### EXERCISE PROMPT
The whole of the data, every line, should come back exactly the same.

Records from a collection
---------------

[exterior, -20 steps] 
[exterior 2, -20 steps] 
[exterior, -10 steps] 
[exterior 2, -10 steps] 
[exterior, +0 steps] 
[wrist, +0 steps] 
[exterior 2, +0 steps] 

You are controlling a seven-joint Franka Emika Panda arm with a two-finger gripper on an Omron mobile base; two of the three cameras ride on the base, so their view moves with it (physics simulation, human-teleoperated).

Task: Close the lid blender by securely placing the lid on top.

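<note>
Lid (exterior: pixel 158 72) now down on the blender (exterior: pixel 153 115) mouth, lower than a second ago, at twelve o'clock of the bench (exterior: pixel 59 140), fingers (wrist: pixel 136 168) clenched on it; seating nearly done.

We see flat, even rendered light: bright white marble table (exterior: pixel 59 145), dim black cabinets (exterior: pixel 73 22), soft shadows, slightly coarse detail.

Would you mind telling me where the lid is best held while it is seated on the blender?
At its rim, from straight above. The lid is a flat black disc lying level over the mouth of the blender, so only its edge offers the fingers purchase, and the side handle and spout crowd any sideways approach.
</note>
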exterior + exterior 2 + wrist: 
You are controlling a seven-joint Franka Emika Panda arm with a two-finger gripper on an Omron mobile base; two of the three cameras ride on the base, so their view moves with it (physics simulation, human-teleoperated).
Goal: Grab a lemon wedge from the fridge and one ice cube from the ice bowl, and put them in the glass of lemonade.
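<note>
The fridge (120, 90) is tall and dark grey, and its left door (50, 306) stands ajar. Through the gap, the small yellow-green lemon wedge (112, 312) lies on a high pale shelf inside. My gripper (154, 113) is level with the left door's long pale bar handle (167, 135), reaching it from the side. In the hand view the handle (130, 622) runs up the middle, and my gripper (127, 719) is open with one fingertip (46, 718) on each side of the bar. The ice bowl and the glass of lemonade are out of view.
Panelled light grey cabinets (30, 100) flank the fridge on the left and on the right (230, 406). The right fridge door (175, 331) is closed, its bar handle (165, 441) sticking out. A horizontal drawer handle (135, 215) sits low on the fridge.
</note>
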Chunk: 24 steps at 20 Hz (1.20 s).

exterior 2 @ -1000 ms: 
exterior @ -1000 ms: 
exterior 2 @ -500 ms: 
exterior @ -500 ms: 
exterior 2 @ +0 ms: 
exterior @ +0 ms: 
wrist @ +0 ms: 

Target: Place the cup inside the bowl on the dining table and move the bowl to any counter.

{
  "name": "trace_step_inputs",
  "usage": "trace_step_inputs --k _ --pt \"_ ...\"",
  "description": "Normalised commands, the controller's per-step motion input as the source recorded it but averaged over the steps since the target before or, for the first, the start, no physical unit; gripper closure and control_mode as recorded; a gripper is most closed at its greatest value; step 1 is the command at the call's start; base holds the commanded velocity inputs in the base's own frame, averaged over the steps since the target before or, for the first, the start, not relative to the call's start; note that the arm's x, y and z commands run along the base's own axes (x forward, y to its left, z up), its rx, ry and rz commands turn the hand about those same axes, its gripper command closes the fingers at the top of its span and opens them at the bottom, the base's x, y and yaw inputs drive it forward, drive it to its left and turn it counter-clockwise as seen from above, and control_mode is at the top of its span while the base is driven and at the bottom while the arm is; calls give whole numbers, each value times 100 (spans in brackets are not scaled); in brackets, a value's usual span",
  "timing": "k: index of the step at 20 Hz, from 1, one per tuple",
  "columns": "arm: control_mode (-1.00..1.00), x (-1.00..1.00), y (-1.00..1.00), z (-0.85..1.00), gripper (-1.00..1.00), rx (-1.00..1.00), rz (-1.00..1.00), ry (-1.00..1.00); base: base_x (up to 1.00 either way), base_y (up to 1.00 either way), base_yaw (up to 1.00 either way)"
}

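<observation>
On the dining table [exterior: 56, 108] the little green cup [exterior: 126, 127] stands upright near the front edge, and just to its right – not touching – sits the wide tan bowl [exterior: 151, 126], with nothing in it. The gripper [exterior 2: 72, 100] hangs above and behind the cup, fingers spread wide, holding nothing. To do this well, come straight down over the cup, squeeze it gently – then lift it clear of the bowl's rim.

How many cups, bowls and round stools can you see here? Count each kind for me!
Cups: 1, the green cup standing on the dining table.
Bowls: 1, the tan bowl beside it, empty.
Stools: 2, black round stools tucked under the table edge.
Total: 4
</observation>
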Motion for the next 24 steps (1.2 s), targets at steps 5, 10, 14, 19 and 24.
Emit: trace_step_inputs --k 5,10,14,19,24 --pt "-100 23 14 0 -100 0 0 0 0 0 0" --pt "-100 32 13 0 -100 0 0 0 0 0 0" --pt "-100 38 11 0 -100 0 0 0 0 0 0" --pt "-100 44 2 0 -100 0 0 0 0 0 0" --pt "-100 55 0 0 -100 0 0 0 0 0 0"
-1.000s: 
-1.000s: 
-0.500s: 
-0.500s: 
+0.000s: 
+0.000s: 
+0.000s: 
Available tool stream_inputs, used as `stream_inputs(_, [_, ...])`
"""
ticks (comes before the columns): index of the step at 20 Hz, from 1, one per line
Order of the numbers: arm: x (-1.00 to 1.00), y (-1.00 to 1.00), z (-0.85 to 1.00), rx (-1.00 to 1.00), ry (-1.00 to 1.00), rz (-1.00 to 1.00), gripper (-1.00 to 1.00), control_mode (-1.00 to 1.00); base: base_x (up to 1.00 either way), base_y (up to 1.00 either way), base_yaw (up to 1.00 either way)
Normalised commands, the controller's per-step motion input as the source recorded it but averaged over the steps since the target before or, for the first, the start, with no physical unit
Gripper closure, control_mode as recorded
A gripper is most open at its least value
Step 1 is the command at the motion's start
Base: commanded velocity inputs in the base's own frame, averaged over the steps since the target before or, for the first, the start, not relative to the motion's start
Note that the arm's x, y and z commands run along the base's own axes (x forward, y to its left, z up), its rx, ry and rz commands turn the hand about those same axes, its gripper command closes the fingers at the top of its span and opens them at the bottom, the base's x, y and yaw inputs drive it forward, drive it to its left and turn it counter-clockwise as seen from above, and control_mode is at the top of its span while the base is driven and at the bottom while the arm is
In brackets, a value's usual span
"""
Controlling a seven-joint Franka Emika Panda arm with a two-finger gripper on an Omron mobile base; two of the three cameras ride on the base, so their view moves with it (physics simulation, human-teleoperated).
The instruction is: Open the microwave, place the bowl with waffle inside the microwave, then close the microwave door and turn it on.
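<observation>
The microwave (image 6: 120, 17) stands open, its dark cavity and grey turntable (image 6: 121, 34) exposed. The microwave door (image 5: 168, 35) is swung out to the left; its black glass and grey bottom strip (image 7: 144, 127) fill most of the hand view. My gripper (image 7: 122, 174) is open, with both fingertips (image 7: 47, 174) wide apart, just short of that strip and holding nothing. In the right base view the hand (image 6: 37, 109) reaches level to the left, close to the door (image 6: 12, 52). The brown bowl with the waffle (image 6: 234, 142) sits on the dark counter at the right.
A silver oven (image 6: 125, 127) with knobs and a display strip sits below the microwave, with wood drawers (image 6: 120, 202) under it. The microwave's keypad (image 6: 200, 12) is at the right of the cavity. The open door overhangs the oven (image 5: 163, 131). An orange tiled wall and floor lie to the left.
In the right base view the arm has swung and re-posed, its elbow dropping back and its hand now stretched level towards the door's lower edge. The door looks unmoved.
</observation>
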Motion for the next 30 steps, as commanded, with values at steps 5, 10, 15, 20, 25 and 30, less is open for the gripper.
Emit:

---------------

### ANSWER SECTION
[exterior, -20 steps] 
[exterior 2, -20 steps] 
[exterior, -10 steps] 
[exterior 2, -10 steps] 
[exterior, +0 steps] 
[wrist, +0 steps] 
[exterior 2, +0 steps] 

You are controlling a seven-joint Franka Emika Panda arm with a two-finger gripper on an Omron mobile base; two of the three cameras ride on the base, so their view moves with it (physics simulation, human-teleoperated).

Task: Close the lid blender by securely placing the lid on top.

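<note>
Lid (exterior: pixel 158 72) now down on the blender (exterior: pixel 153 115) mouth, lower than a second ago, at twelve o'clock of the bench (exterior: pixel 59 140), fingers (wrist: pixel 136 168) clenched on it; seating nearly done.

We see flat, even rendered light: bright white marble table (exterior: pixel 59 145), dim black cabinets (exterior: pixel 73 22), soft shadows, slightly coarse detail.

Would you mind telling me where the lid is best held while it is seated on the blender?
At its rim, from straight above. The lid is a flat black disc lying level over the mouth of the blender, so only its edge offers the fingers purchase, and the side handle and spout crowd any sideways approach.
</note>
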exterior + exterior 2 + wrist: 
You are controlling a seven-joint Franka Emika Panda arm with a two-finger gripper on an Omron mobile base; two of the three cameras ride on the base, so their view moves with it (physics simulation, human-teleoperated).
Goal: Grab a lemon wedge from the fridge and one ice cube from the ice bowl, and put them in the glass of lemonade.
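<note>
The fridge (120, 90) is tall and dark grey, and its left door (50, 306) stands ajar. Through the gap, the small yellow-green lemon wedge (112, 312) lies on a high pale shelf inside. My gripper (154, 113) is level with the left door's long pale bar handle (167, 135), reaching it from the side. In the hand view the handle (130, 622) runs up the middle, and my gripper (127, 719) is open with one fingertip (46, 718) on each side of the bar. The ice bowl and the glass of lemonade are out of view.
Panelled light grey cabinets (30, 100) flank the fridge on the left and on the right (230, 406). The right fridge door (175, 331) is closed, its bar handle (165, 441) sticking out. A horizontal drawer handle (135, 215) sits low on the fridge.
</note>
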Chunk: 24 steps at 20 Hz (1.20 s).

exterior 2 @ -1000 ms: 
exterior @ -1000 ms: 
exterior 2 @ -500 ms: 
exterior @ -500 ms: 
exterior 2 @ +0 ms: 
exterior @ +0 ms: 
wrist @ +0 ms: 

Target: Place the cup inside the bowl on the dining table and move the bowl to any counter.

{
  "name": "trace_step_inputs",
  "usage": "trace_step_inputs --k _ --pt \"_ ...\"",
  "description": "Normalised commands, the controller's per-step motion input as the source recorded it but averaged over the steps since the target before or, for the first, the start, no physical unit; gripper closure and control_mode as recorded; a gripper is most closed at its greatest value; step 1 is the command at the call's start; base holds the commanded velocity inputs in the base's own frame, averaged over the steps since the target before or, for the first, the start, not relative to the call's start; note that the arm's x, y and z commands run along the base's own axes (x forward, y to its left, z up), its rx, ry and rz commands turn the hand about those same axes, its gripper command closes the fingers at the top of its span and opens them at the bottom, the base's x, y and yaw inputs drive it forward, drive it to its left and turn it counter-clockwise as seen from above, and control_mode is at the top of its span while the base is driven and at the bottom while the arm is; calls give whole numbers, each value times 100 (spans in brackets are not scaled); in brackets, a value's usual span",
  "timing": "k: index of the step at 20 Hz, from 1, one per tuple",
  "columns": "arm: control_mode (-1.00..1.00), x (-1.00..1.00), y (-1.00..1.00), z (-0.85..1.00), gripper (-1.00..1.00), rx (-1.00..1.00), rz (-1.00..1.00), ry (-1.00..1.00); base: base_x (up to 1.00 either way), base_y (up to 1.00 either way), base_yaw (up to 1.00 either way)"
}

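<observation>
On the dining table [exterior: 56, 108] the little green cup [exterior: 126, 127] stands upright near the front edge, and just to its right – not touching – sits the wide tan bowl [exterior: 151, 126], with nothing in it. The gripper [exterior 2: 72, 100] hangs above and behind the cup, fingers spread wide, holding nothing. To do this well, come straight down over the cup, squeeze it gently – then lift it clear of the bowl's rim.

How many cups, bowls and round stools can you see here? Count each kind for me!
Cups: 1, the green cup standing on the dining table.
Bowls: 1, the tan bowl beside it, empty.
Stools: 2, black round stools tucked under the table edge.
Total: 4
</observation>
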Motion for the next 24 steps (1.2 s), targets at steps 5, 10, 14, 19 and 24.
Emit: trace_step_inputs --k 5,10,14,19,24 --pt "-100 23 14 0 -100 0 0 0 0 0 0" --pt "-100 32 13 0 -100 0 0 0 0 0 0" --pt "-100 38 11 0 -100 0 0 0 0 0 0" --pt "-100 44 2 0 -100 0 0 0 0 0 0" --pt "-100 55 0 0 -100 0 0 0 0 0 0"
-1.000s: 
-1.000s: 
-0.500s: 
-0.500s: 
+0.000s: 
+0.000s: 
+0.000s: 
Available tool stream_inputs, used as `stream_inputs(_, [_, ...])`
"""
ticks (comes before the columns): index of the step at 20 Hz, from 1, one per line
Order of the numbers: arm: x (-1.00 to 1.00), y (-1.00 to 1.00), z (-0.85 to 1.00), rx (-1.00 to 1.00), ry (-1.00 to 1.00), rz (-1.00 to 1.00), gripper (-1.00 to 1.00), control_mode (-1.00 to 1.00); base: base_x (up to 1.00 either way), base_y (up to 1.00 either way), base_yaw (up to 1.00 either way)
Normalised commands, the controller's per-step motion input as the source recorded it but averaged over the steps since the target before or, for the first, the start, with no physical unit
Gripper closure, control_mode as recorded
A gripper is most open at its least value
Step 1 is the command at the motion's start
Base: commanded velocity inputs in the base's own frame, averaged over the steps since the target before or, for the first, the start, not relative to the motion's start
Note that the arm's x, y and z commands run along the base's own axes (x forward, y to its left, z up), its rx, ry and rz commands turn the hand about those same axes, its gripper command closes the fingers at the top of its span and opens them at the bottom, the base's x, y and yaw inputs drive it forward, drive it to its left and turn it counter-clockwise as seen from above, and control_mode is at the top of its span while the base is driven and at the bottom while the arm is
In brackets, a value's usual span
"""
Controlling a seven-joint Franka Emika Panda arm with a two-finger gripper on an Omron mobile base; two of the three cameras ride on the base, so their view moves with it (physics simulation, human-teleoperated).
The instruction is: Open the microwave, place the bowl with waffle inside the microwave, then close the microwave door and turn it on.
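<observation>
The microwave (image 6: 120, 17) stands open, its dark cavity and grey turntable (image 6: 121, 34) exposed. The microwave door (image 5: 168, 35) is swung out to the left; its black glass and grey bottom strip (image 7: 144, 127) fill most of the hand view. My gripper (image 7: 122, 174) is open, with both fingertips (image 7: 47, 174) wide apart, just short of that strip and holding nothing. In the right base view the hand (image 6: 37, 109) reaches level to the left, close to the door (image 6: 12, 52). The brown bowl with the waffle (image 6: 234, 142) sits on the dark counter at the right.
A silver oven (image 6: 125, 127) with knobs and a display strip sits below the microwave, with wood drawers (image 6: 120, 202) under it. The microwave's keypad (image 6: 200, 12) is at the right of the cavity. The open door overhangs the oven (image 5: 163, 131). An orange tiled wall and floor lie to the left.
In the right base view the arm has swung and re-posed, its elbow dropping back and its hand now stretched level towards the door's lower edge. The door looks unmoved.
</observation>
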Motion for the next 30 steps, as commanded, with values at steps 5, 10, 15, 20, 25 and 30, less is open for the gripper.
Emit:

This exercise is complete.